● WHAT TO DO:
Copy every line of the entries that has the string "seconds" in it.

Records from a dataset:
- - -

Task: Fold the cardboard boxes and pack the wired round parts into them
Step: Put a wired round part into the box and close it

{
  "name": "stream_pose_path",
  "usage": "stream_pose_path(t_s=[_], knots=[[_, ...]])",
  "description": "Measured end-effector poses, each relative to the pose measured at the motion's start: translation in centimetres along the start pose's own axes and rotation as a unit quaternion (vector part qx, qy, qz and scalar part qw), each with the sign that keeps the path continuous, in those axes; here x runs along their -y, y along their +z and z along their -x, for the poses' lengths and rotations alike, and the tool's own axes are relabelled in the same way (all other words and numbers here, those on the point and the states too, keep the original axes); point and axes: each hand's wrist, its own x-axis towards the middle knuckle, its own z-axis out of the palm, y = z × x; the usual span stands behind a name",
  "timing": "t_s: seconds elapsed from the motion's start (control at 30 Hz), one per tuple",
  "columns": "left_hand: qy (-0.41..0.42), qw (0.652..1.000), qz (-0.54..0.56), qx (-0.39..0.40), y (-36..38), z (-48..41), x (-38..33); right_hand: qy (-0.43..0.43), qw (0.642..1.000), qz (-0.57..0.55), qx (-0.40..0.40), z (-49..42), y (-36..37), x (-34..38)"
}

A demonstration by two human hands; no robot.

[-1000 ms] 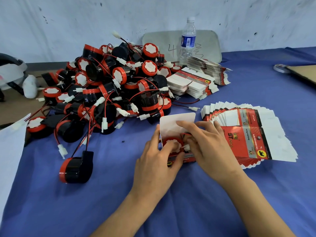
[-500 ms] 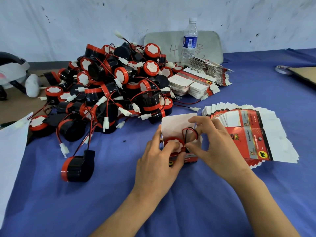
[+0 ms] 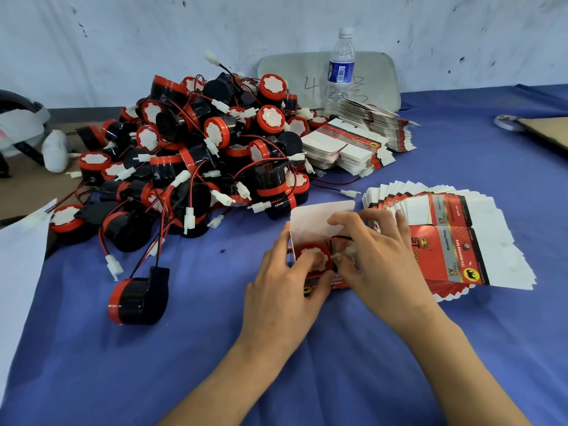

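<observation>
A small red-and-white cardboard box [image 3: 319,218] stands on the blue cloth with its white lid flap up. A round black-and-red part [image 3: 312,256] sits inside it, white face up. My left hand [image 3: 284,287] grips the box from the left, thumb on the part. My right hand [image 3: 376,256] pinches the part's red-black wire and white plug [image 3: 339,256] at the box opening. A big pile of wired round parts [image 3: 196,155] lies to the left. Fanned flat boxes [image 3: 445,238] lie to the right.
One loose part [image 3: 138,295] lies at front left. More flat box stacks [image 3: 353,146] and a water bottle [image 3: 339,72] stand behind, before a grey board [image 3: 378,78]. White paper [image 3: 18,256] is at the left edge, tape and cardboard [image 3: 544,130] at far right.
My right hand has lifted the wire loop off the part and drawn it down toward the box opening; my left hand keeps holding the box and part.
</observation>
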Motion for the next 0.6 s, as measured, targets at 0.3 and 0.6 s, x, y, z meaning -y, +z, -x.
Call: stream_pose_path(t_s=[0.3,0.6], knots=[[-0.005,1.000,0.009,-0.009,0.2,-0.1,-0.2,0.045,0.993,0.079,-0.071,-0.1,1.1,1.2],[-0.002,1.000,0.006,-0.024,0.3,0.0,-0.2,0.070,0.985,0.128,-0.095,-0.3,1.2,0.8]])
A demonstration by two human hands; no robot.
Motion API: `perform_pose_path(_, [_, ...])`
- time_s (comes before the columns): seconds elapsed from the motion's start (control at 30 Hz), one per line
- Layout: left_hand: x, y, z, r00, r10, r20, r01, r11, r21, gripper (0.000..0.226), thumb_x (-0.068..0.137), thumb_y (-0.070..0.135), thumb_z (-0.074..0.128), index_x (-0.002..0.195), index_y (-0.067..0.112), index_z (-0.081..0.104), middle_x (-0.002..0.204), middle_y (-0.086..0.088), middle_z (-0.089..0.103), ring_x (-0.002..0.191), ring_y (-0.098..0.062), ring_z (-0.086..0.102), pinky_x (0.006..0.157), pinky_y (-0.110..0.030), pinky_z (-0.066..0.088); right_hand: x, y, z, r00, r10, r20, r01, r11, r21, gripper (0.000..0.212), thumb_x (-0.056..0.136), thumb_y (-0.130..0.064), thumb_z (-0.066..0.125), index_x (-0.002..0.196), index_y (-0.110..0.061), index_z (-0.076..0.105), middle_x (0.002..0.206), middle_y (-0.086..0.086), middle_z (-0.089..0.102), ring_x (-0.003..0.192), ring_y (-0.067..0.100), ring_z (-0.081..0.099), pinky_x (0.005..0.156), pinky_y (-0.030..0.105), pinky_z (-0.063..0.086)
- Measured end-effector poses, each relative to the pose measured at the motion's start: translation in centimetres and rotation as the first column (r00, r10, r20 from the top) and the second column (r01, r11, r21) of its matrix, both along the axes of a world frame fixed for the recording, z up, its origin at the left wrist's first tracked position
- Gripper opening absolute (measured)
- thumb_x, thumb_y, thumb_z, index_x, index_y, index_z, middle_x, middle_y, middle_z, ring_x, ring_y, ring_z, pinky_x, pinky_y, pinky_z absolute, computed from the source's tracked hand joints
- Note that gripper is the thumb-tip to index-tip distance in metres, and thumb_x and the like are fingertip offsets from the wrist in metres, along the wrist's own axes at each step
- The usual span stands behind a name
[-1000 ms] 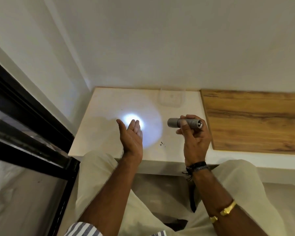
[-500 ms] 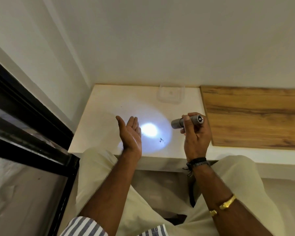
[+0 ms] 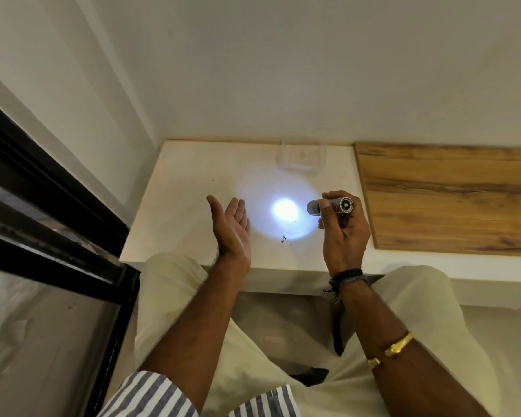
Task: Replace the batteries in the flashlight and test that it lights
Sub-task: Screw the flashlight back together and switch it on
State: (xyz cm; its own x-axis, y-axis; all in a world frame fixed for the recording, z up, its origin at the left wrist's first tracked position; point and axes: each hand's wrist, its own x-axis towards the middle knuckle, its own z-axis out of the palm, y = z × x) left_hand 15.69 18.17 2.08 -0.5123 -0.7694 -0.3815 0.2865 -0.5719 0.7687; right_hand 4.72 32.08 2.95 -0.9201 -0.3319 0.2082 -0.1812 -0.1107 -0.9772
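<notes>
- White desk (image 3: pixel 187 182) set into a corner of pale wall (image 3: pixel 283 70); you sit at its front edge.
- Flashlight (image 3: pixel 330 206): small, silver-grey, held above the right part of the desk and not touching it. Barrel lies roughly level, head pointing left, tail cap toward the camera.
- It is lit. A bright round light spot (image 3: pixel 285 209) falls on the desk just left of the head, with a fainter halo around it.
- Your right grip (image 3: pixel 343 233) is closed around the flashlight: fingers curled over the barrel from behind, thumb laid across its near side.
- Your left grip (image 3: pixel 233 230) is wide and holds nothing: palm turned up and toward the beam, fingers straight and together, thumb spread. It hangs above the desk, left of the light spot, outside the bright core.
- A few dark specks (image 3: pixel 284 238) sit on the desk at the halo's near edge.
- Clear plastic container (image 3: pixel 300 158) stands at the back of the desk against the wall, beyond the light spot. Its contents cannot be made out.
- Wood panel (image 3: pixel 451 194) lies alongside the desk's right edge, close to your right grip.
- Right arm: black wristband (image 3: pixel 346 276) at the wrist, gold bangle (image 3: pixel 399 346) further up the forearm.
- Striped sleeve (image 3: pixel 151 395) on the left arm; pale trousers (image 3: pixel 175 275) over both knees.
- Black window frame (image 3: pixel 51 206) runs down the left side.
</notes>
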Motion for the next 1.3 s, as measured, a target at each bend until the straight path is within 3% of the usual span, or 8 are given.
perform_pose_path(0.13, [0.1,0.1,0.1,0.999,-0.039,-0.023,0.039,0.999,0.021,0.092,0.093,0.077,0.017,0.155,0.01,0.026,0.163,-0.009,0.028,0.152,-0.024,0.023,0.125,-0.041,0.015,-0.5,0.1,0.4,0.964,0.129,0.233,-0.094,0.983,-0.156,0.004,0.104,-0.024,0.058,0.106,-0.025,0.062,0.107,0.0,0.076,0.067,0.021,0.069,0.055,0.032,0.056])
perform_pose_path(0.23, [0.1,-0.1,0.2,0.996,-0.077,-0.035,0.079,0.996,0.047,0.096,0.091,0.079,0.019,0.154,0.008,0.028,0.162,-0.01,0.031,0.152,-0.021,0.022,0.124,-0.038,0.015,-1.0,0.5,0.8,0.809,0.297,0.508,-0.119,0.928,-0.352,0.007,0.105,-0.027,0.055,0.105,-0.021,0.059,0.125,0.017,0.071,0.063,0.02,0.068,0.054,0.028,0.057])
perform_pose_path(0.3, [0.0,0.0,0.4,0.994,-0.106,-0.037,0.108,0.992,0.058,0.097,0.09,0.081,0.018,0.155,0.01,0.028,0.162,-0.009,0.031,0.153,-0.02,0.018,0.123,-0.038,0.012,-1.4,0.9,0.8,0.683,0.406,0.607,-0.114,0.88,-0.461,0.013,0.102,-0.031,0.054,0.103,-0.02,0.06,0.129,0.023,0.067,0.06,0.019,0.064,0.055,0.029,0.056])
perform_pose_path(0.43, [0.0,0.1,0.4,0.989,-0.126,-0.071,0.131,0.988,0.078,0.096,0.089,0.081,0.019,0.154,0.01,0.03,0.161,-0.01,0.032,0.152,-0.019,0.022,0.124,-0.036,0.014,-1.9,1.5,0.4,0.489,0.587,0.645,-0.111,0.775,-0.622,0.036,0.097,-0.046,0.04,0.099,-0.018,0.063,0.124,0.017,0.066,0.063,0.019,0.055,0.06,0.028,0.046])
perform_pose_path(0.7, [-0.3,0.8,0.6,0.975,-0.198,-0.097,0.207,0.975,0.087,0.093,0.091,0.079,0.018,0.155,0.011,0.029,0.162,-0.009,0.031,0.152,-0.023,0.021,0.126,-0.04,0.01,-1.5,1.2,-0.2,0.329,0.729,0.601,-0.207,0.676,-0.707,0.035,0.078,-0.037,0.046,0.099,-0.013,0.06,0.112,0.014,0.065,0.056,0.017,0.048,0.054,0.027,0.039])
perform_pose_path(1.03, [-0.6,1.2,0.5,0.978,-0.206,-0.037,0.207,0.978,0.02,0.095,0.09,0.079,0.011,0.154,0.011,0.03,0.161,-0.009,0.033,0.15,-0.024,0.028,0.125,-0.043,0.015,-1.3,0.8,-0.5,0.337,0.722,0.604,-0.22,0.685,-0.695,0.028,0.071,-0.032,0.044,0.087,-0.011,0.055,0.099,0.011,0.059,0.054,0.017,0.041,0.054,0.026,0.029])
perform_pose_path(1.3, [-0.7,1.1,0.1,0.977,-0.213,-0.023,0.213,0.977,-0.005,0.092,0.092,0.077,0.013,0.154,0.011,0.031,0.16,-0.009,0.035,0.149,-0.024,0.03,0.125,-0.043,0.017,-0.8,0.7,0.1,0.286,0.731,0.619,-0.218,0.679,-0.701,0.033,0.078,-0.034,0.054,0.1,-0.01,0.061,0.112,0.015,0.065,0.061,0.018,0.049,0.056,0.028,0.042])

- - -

● RESPONSE:
  "timing": "t_s: seconds elapsed from the motion's start (control at 30 Hz), one per tuple",
- time_s (comes before the columns): seconds elapsed from the motion's start (control at 30 Hz), one per line

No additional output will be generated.